Indeed of the 47 people listed on the banned list in the UK, 16 are from Rugby Union and 12 from Rugby League, comprising 81 per cent of the bans announced in 2015 by the UKAD.

In Ireland Rugby is second only to cycling in the numbers being tested annually. Brian O’Driscoll stated in a recent radio interview that in the latter years of his career he relied on a ‘pre game habit’ had of taking Difene and co-codamol to ease pain and “give yourself a chance of playing your best game.” Performance enhancing? Maybe. Potentially dangerous to the players welling? Absolutely.


Sam Warburton warned in his autobiography  “If something isn’t done soon, then a professional player will die during a game, in front of the TV cameras, and only then will people demand that steps must be taken. It will be reaction rather than anticipation.”

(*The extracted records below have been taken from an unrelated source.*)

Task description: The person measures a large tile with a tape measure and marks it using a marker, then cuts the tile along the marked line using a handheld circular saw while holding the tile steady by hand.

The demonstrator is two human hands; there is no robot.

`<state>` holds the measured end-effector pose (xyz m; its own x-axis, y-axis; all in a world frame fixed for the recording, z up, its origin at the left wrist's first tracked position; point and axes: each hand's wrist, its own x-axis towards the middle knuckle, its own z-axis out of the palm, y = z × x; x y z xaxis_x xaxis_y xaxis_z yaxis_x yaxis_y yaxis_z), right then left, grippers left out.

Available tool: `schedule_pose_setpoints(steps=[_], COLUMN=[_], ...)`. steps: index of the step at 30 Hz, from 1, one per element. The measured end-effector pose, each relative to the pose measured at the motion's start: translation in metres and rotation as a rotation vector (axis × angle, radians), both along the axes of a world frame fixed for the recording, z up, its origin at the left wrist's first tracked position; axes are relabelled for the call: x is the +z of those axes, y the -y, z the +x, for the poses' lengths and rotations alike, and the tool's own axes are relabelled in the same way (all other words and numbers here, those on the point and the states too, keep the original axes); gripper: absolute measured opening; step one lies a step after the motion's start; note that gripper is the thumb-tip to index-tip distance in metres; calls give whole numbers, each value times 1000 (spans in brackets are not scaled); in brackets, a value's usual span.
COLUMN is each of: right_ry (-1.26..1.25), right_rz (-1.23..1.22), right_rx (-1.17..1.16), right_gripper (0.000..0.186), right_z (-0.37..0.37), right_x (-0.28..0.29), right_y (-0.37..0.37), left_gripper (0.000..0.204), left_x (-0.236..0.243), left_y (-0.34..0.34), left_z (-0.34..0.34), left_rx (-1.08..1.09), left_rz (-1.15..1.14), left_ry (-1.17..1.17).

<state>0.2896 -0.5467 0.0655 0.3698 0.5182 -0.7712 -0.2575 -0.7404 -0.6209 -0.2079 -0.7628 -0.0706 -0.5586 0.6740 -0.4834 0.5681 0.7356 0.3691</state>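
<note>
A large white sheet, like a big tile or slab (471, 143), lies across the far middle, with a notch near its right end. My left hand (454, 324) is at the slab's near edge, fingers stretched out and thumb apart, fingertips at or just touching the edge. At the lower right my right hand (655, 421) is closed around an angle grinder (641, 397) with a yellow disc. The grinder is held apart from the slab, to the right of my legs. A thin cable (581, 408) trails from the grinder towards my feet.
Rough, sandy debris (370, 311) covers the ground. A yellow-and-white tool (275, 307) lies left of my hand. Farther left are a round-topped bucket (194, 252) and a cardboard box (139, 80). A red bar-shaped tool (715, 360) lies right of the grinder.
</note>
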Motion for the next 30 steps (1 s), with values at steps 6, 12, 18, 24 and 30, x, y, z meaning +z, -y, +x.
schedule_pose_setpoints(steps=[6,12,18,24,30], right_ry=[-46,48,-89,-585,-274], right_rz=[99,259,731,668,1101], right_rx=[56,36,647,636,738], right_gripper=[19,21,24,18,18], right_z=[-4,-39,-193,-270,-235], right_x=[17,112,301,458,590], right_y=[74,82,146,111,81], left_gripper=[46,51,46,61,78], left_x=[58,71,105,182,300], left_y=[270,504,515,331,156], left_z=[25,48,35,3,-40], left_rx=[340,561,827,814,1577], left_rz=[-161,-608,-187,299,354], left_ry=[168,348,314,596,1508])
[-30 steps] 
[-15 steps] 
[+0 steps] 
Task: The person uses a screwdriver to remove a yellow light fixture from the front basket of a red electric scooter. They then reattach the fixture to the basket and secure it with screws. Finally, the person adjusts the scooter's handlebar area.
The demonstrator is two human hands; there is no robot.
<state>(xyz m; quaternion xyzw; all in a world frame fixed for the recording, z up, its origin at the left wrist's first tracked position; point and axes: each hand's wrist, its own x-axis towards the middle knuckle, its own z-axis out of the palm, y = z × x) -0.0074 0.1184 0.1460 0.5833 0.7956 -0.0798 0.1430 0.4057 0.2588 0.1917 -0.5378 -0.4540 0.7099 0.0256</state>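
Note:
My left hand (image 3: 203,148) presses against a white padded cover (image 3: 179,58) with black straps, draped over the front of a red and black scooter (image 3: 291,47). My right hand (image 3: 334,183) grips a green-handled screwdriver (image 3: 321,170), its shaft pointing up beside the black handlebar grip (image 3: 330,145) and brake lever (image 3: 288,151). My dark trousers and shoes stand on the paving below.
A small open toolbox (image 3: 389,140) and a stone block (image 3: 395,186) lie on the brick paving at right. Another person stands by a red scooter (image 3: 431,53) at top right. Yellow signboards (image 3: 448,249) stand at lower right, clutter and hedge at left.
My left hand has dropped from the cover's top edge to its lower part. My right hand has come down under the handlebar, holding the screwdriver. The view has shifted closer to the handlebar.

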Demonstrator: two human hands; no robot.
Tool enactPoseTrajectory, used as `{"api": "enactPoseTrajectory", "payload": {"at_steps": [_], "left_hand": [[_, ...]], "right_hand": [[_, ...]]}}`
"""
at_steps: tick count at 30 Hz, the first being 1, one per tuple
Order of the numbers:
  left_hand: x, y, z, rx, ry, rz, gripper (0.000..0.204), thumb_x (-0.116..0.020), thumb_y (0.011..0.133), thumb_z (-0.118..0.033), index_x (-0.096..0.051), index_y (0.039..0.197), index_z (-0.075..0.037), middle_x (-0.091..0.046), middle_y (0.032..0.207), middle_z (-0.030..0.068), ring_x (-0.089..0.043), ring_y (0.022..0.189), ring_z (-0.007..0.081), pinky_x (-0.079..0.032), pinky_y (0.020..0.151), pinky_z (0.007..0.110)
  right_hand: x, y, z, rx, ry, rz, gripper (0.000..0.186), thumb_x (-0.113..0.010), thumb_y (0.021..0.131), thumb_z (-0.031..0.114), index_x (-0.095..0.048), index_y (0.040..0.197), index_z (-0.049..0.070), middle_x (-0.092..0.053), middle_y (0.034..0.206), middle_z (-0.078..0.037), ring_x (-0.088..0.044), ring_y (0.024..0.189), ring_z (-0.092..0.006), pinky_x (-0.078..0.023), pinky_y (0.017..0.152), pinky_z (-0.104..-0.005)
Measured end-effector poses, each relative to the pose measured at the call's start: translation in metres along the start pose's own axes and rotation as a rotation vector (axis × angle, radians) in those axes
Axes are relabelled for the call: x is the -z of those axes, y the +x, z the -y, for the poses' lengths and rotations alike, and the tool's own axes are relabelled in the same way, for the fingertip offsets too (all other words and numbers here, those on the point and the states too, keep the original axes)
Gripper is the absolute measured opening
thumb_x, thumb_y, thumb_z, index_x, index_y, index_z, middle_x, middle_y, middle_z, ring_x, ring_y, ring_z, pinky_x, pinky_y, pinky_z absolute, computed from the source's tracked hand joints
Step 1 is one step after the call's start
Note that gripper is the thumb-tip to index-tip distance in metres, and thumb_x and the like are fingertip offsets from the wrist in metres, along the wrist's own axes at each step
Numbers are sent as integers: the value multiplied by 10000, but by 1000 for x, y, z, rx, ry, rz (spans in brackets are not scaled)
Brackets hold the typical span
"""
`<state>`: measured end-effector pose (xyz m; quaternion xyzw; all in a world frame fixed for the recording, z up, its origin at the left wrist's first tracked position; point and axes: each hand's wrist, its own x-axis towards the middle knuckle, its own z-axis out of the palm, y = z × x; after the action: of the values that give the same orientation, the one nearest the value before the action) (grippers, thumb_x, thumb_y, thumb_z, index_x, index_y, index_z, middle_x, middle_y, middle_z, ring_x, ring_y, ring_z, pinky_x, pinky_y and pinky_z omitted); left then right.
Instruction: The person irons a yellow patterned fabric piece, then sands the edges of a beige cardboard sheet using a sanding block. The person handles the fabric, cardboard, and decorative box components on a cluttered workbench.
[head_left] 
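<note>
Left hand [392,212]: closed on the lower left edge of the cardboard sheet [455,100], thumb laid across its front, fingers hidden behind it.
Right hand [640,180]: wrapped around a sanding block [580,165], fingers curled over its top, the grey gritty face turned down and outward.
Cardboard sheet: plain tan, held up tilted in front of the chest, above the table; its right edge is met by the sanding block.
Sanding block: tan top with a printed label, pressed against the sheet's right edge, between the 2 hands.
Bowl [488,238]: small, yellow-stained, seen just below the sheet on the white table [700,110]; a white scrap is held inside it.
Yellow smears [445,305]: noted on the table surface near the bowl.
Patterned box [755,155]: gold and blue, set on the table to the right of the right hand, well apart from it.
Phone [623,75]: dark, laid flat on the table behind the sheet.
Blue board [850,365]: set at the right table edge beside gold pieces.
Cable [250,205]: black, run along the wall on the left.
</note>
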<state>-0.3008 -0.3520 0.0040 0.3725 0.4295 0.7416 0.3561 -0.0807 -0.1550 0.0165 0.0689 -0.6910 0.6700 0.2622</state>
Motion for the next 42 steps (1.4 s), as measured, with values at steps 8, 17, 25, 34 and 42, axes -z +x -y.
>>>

The really sad thing in all of this is that the above mentioned young men will be banned and their careers ruined while the people who are responsible for the welfare of their players in World Rugby and their affiliate unions will congratulate themselves on weeding out the cheaters. All the while turning a blind eye to the dangers rugby players increasingly face in the pursuit of being bigger and hitting harder.


It is my experience working in sport that player well being is often spoken about in a tokenistic manner. How wonderful would it be for the legacy of Chester Williams and his deceased teammates from 1995 that World Rugby take steps to ensure that player welfare overrides all other considerations.


Sadly, I fear even the passing of past legends of the sport like Chester Williams will have minimum impact. No. I fear it will take a shocking impact to a current player as Warburton suggests before action will be taken. Let’s hope I’m wrong. RIP Chester.